### PROMPT
Required from the data below: the exact lines starting at the line containing "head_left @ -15" and ending at the line containing "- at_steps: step", with both ends kept and all pictures dropped.

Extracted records

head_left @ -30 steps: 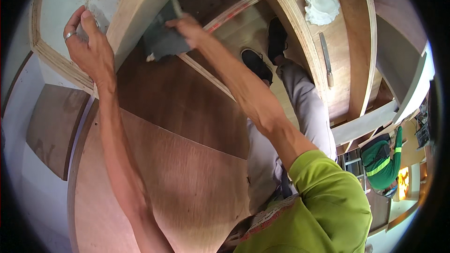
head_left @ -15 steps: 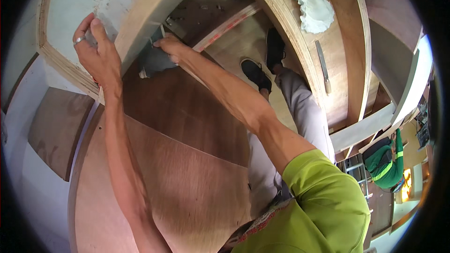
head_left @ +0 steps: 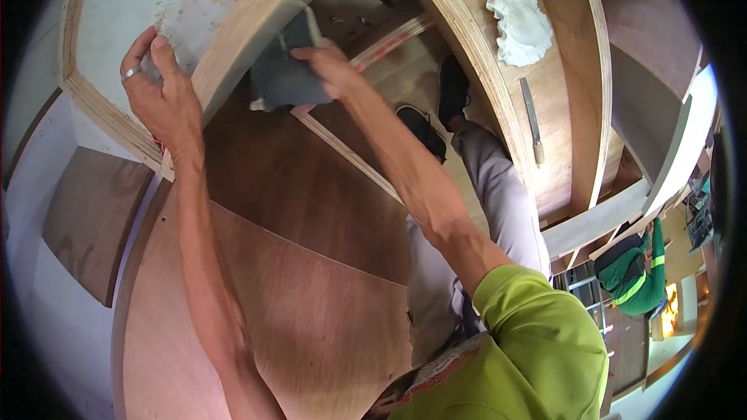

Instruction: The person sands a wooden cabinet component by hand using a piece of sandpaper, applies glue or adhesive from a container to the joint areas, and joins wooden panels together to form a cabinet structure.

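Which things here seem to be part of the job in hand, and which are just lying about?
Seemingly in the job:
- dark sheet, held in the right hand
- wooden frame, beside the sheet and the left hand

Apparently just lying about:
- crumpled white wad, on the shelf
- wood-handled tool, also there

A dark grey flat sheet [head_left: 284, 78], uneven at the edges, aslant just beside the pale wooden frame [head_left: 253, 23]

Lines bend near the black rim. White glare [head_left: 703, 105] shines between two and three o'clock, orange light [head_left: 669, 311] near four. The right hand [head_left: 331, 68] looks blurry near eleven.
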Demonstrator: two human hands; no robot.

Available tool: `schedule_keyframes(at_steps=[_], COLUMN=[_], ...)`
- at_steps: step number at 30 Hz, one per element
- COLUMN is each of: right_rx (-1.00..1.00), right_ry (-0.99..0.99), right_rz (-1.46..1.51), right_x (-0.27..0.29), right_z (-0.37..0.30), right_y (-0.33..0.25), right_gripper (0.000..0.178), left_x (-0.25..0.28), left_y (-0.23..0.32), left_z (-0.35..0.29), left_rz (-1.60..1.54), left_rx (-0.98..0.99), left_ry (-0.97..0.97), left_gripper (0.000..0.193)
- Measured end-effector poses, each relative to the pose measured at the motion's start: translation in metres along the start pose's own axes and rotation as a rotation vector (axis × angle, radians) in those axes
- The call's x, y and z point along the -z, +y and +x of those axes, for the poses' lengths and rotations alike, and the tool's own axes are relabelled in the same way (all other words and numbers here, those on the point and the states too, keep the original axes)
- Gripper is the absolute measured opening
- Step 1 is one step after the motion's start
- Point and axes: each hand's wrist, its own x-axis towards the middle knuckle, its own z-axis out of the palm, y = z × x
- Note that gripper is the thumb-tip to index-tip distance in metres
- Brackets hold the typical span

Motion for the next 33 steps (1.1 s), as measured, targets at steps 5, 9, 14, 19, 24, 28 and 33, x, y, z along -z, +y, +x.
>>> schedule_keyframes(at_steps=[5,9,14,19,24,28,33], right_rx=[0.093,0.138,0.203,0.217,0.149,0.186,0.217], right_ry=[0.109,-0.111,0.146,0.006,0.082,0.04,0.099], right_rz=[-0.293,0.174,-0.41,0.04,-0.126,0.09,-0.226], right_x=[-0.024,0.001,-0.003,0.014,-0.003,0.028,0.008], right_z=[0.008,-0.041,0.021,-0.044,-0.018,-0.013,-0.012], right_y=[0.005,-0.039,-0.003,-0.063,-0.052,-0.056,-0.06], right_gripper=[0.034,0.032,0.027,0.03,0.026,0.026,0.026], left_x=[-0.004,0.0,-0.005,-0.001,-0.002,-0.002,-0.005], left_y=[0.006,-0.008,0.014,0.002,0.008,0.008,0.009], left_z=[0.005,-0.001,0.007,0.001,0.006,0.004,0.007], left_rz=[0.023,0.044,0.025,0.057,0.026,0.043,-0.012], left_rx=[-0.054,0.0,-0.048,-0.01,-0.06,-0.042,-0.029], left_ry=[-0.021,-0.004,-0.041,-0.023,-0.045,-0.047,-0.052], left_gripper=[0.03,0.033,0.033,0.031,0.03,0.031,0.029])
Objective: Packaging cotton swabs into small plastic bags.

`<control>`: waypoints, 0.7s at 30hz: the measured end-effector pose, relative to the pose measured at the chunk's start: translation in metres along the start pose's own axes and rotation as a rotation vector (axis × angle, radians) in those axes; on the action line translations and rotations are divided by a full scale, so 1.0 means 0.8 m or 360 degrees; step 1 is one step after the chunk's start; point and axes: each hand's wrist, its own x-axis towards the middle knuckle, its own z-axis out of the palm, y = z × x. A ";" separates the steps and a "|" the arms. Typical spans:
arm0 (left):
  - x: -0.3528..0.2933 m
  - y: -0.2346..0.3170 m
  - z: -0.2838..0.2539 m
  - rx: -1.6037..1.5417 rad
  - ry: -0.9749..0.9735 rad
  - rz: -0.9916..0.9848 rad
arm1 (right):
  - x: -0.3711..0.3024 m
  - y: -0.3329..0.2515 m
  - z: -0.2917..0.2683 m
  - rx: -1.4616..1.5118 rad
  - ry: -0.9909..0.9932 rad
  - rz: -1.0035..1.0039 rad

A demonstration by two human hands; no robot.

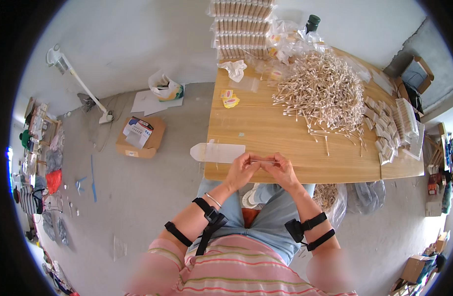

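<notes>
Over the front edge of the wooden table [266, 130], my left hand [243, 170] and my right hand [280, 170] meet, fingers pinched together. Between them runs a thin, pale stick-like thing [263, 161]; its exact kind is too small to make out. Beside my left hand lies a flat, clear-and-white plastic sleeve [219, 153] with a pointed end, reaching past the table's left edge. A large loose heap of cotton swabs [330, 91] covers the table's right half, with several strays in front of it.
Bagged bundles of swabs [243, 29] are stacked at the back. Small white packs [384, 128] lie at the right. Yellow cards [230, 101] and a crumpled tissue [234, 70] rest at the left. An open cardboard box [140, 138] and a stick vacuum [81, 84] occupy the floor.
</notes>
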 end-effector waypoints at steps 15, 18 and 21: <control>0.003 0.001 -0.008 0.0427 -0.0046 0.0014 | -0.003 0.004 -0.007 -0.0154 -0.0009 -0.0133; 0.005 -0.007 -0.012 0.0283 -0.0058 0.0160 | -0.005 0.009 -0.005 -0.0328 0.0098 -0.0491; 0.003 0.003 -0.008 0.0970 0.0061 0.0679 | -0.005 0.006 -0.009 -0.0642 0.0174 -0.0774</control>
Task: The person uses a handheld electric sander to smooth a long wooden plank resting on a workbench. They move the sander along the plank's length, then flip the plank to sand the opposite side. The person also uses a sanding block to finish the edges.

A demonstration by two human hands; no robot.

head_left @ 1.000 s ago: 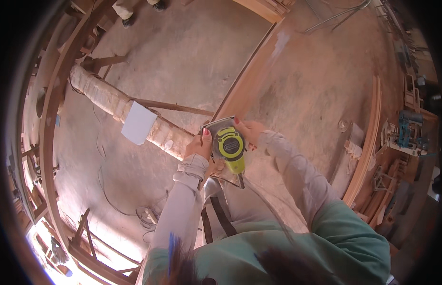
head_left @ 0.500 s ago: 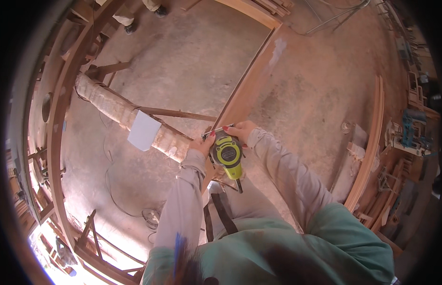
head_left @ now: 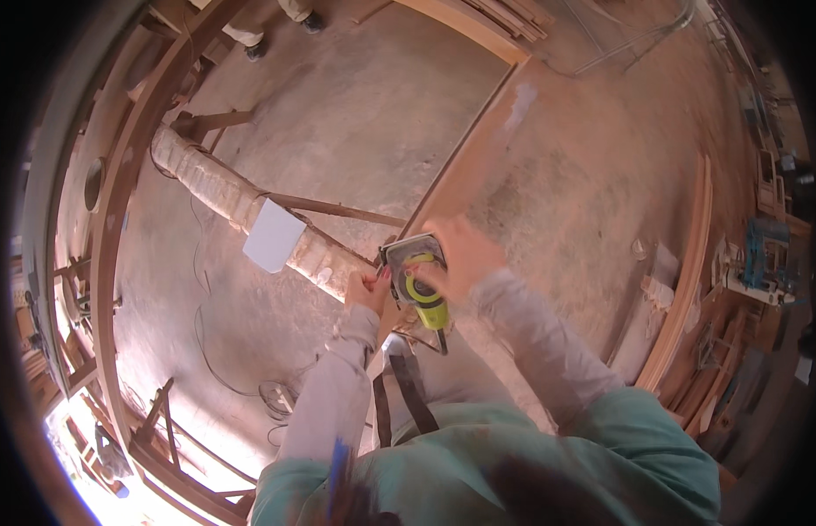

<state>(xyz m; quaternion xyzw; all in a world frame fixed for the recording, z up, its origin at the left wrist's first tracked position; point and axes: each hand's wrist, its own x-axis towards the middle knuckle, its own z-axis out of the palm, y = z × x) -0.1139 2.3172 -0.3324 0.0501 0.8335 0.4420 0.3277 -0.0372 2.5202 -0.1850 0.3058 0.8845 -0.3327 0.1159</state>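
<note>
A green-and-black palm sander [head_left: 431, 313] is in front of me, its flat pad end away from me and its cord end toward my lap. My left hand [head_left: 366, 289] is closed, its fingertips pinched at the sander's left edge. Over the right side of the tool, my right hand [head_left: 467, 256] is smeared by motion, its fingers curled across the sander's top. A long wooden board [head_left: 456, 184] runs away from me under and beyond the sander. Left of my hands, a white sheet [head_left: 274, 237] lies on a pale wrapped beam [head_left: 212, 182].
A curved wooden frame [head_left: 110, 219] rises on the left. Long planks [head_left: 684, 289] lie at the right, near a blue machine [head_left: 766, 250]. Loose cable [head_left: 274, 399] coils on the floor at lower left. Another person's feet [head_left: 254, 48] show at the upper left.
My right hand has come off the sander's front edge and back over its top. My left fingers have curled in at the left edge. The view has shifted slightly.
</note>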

### TASK RESULT
head_left @ -15 steps: 
head_left @ +0 steps: 

Instruction: The person sands a wooden cabinet component by hand using a piece of sandpaper, applies glue or adhesive from a container to the joint areas, and joins wooden panels together to form a cabinet structure.

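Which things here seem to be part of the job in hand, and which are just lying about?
Seemingly in the job:
- dark sheet, held in the right hand
- wooden frame, beside the sheet and the left hand

Apparently just lying about:
- crumpled white wad, on the shelf
- wood-handled tool, also there

A dark grey flat sheet [head_left: 284, 78], uneven at the edges, aslant just beside the pale wooden frame [head_left: 253, 23]

Lines bend near the black rim. White glare [head_left: 703, 105] shines between two and three o'clock, orange light [head_left: 669, 311] near four. The right hand [head_left: 331, 68] looks blurry near eleven.
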Demonstrator: two human hands; no robot.

Available tool: `schedule_keyframes(at_steps=[_], COLUMN=[_], ...)`
- at_steps: step number at 30 Hz, one per element

The exercise concludes with this answer.